When I was twelve, a 10 yo kid from the next town over was hit and killed, his body was thrown over 100 feet when someone sped around a stopped bus with its flashers out.

java-man•2h ago
No, to the CEO and all the managers who approved the process.

In addition to that, fine the company. Calculate the fine by the usual punishment multiplied by the number of vehicles on the road. And suddenly the companies begin focusing on safety.

Bender•3h ago
Or Waymo going into an active crime scene, loads of cop cars, guns drawn? [1] Cops yelling to get away and instead Waymo pulls over closer to the crime scene causing the passengers to panic.

[1] - https://www.youtube.com/watch?v=p2XoMKwZE3o [video][1m42s]

cyanydeez•2h ago
Give them 1 kid out of 100. Growth is more important than people.

N U M B E R M U S T G O U P

prepend•1h ago
Would AI be better at stopping for children jumping out from a stopped school bus so it’s not as necessary to stop with human drivers?

That being said, just ticket the company and make them pay.
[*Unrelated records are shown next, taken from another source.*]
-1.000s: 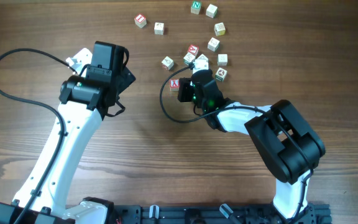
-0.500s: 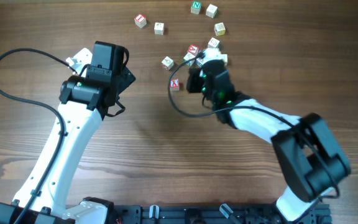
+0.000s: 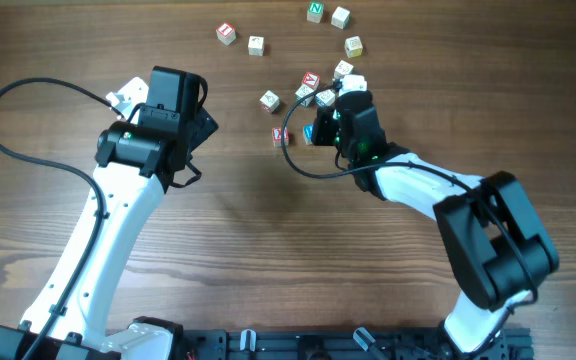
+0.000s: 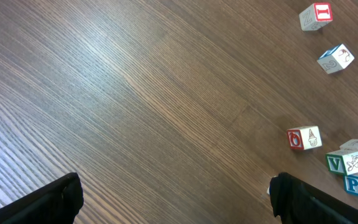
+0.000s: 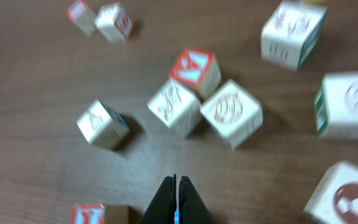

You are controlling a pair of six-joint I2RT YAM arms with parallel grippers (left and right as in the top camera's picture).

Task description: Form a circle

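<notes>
The left arm point(image 3: 98, 230) leans up from the near-left corner and ends over bare wood. The left gripper point(image 4: 178, 198) is spread as wide as it goes and holds nothing. The right arm point(image 3: 438, 200) folds at its elbow and reaches left and away, its wrist pitched down over the cubes point(image 3: 311, 82). The right gripper point(image 5: 176, 186) is pinched closed on nothing, its tip just short of three cubes huddled together. No ring is formed: the cubes lie scattered at the far centre of the table point(image 3: 218, 250), faces turned every way. Their spread curves loosely from the far edge toward the right wrist, with two cubes apart to the left
</notes>
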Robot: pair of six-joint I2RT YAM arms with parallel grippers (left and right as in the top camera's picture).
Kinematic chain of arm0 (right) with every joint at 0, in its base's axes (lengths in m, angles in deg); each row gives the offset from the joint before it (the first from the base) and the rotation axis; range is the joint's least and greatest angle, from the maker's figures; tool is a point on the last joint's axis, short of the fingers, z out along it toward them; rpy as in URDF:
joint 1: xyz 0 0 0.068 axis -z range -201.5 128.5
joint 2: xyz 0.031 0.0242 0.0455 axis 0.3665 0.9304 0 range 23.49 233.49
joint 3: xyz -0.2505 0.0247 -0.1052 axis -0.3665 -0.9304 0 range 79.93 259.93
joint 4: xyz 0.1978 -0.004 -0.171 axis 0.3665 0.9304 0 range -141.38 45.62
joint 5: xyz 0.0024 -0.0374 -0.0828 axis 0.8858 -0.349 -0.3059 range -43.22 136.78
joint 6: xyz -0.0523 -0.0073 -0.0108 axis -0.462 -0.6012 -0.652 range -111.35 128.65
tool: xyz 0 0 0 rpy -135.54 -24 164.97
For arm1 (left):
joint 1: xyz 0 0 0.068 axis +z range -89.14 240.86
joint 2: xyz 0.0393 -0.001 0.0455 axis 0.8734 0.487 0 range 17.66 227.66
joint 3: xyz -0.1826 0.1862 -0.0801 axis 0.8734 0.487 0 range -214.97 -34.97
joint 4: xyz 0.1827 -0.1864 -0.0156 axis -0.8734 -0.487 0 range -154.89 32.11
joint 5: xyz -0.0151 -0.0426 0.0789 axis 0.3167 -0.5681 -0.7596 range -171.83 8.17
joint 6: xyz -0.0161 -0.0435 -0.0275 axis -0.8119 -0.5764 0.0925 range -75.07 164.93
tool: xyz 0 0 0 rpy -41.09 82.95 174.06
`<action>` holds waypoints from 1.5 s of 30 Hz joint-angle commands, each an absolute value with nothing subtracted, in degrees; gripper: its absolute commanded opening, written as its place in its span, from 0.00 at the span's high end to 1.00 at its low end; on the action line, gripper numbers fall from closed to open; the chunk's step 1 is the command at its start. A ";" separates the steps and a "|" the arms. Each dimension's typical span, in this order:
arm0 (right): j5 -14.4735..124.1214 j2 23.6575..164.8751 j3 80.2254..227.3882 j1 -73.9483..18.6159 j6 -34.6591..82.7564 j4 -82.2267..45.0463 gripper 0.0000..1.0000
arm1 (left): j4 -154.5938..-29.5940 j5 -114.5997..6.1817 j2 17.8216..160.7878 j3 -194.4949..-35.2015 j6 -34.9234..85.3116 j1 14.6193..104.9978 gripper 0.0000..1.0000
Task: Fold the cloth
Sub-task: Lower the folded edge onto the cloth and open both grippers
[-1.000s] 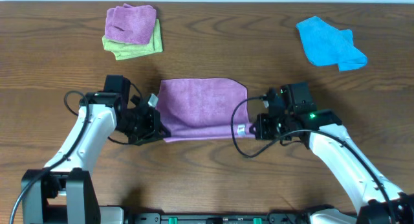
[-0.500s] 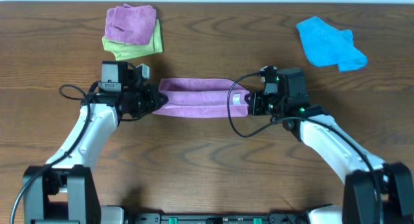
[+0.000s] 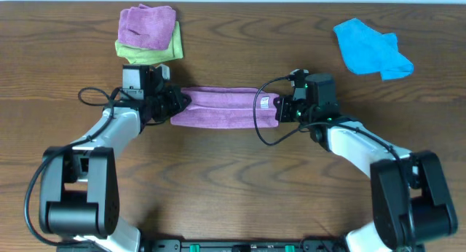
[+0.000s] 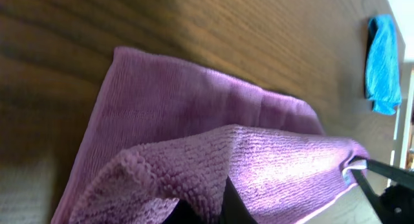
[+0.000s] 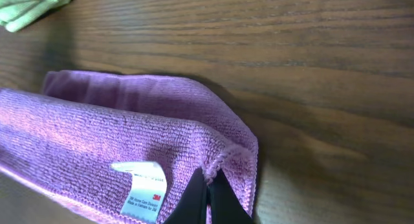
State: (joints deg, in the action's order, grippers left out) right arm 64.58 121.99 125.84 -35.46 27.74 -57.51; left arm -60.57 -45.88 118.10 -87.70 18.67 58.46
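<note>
- The cloth lies on the table as a long, narrow purple band. It begins just on my side of the lime-green cloth and runs off to that cloth's right.
- A second purple cloth, folded, sits on top of the lime-green one.
- My left gripper is at the end of the band nearest the lime-green cloth, just on my side of it. It is clamped on the cloth. In the left wrist view the top layer humps up over my dark fingers, and the lower layer lies flat on the wood.
- My right gripper is at the far end of the band, well to the right of the lime-green cloth. It pinches the corner of the top layer between closed fingers.
- The white tag hangs from the held edge, just on the lime-green cloth's side of those fingers.
- The blue cloth lies crumpled far to the right of the lime-green cloth, well apart from both grippers.
</note>
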 commanded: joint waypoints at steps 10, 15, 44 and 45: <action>52.76 126.10 127.63 -34.34 28.33 -60.09 0.99 | -55.19 -53.79 124.55 -87.75 15.96 60.08 0.94; 52.82 127.81 127.63 -34.45 28.35 -61.03 0.99 | -54.60 -54.21 125.66 -87.75 15.96 60.08 0.94; 55.40 107.39 127.63 -35.41 30.76 -37.68 0.48 | -73.00 -55.21 107.22 -92.31 23.02 60.67 0.09; 55.62 107.35 127.63 -35.41 31.79 -36.74 0.48 | -73.22 -55.00 106.84 -92.31 22.49 60.67 0.09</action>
State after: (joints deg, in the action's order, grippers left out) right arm 55.12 108.35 127.13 -35.50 29.71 -37.99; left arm -72.41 -53.99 107.96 -91.09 21.62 60.39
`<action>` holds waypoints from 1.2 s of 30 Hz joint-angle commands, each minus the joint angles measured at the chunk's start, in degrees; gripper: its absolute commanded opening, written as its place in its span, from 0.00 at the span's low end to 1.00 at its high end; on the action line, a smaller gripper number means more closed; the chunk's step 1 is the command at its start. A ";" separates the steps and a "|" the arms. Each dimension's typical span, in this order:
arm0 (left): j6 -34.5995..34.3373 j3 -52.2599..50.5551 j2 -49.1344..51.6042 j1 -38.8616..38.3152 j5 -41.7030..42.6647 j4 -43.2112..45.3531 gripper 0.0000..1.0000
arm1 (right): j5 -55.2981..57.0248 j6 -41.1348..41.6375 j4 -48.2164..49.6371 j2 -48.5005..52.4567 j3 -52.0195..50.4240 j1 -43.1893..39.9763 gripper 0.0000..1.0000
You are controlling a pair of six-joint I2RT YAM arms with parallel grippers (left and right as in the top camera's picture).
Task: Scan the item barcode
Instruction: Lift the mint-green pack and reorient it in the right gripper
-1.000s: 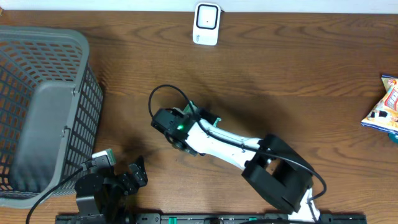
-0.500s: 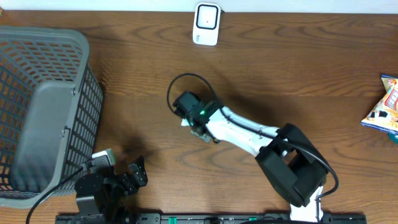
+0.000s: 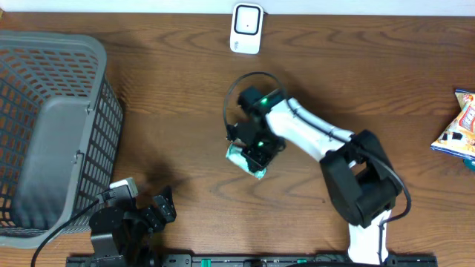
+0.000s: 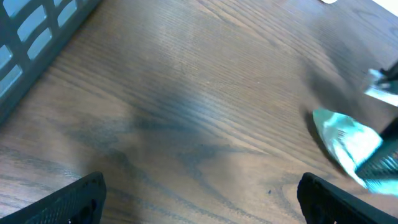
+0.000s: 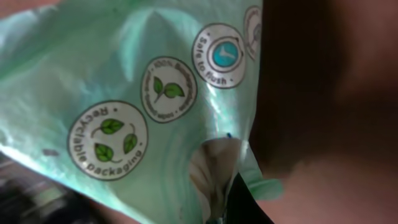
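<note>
The item is a pale green soft packet (image 3: 243,159) printed with round leaf badges, near the middle of the wooden table. My right gripper (image 3: 257,150) is shut on its edge. In the right wrist view the packet (image 5: 124,93) fills most of the frame, with a pinched fold at my right gripper (image 5: 219,202). No barcode shows on the visible face. A small white device (image 3: 246,28) stands at the table's far edge, apart from the packet. My left gripper (image 3: 160,207) rests open near the front left. In the left wrist view the packet (image 4: 348,142) lies far right of my left gripper (image 4: 202,208).
A large grey mesh basket (image 3: 44,133) fills the left side, and its wall (image 4: 31,37) shows in the left wrist view. A colourful snack bag (image 3: 459,126) lies at the right edge. The right arm's black cable loops above the gripper.
My right arm has swung right and toward the far edge, and its jaws went from open to shut on the green packet. The left arm has not moved.
</note>
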 commanded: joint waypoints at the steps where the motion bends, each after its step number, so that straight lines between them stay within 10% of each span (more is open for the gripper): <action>1: 0.72 0.04 -0.11 0.24 0.68 0.00 0.98 | -30.62 -13.81 -3.54 0.20 1.99 -5.16 0.01; 12: 0.72 0.04 -0.11 0.24 0.68 0.00 0.98 | -48.61 -57.42 -33.46 0.20 1.77 -11.43 0.01; 23: 0.72 0.04 -0.11 0.24 0.68 0.00 0.98 | -45.44 -73.55 -33.46 0.00 1.70 -11.37 0.01; 36: 0.72 0.04 -0.11 0.24 0.68 0.00 0.98 | -45.16 -73.81 -33.42 0.00 1.70 -11.41 0.01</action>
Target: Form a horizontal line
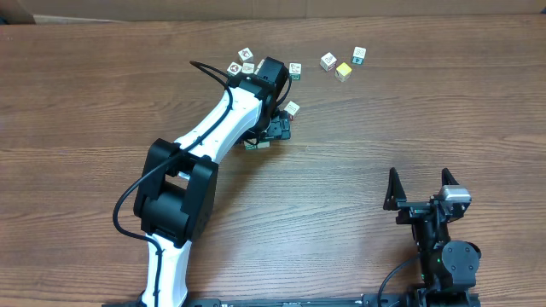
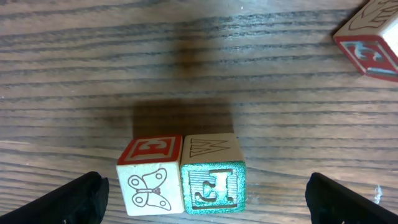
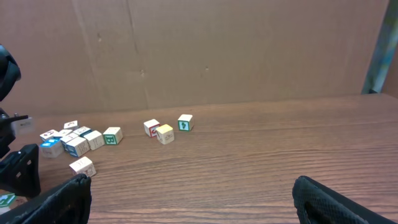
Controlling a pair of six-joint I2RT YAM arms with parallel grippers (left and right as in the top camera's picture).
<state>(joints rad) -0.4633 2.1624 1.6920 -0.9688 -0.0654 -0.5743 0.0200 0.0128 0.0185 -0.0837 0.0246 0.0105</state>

Isn’t this how it works with all moving violations? Does Waymo get pulled over for speeding?

vablings•1h ago
The first point is exactly my thought. Self-driving cars are completely different to human drivers. We should not hold them to the same standards while simultaneously holding them to much higher standards. There are many driving violations that are just laws because they could lead to an unsafe scenario that is purely the fault of the driver.

Eg; stop signs. The only reason a full stop is required is to ensure that drivers are taking a clear observation and to give way to other stop signs. If there are no other traffic and no other drivers to give way to. Why do self-driving cars full-stop

drob518•1h ago
You’re probably right in the long term. So, when the world is 100% self-driving cars, we can probably change the rules to favor the machines. In the near-term, however, it’s probably good to make the robots obey the human laws so that the humans don’t start getting the idea that they can disobey them, too.
Atomic_Torrfisk•1h ago
laws of physics still apply. Car still takes time to slow down, even with perfect reaction times. Well, maybe you could get it to stop in time, but it might break the necks of everyone in the car.
Atomic_Torrfisk•1h ago
Given how hidden children are walking in front of the bus, if the AI instantly applied breaks upon seeing the child, would the car slowdown in time? probably not. Better yes, good enough? no.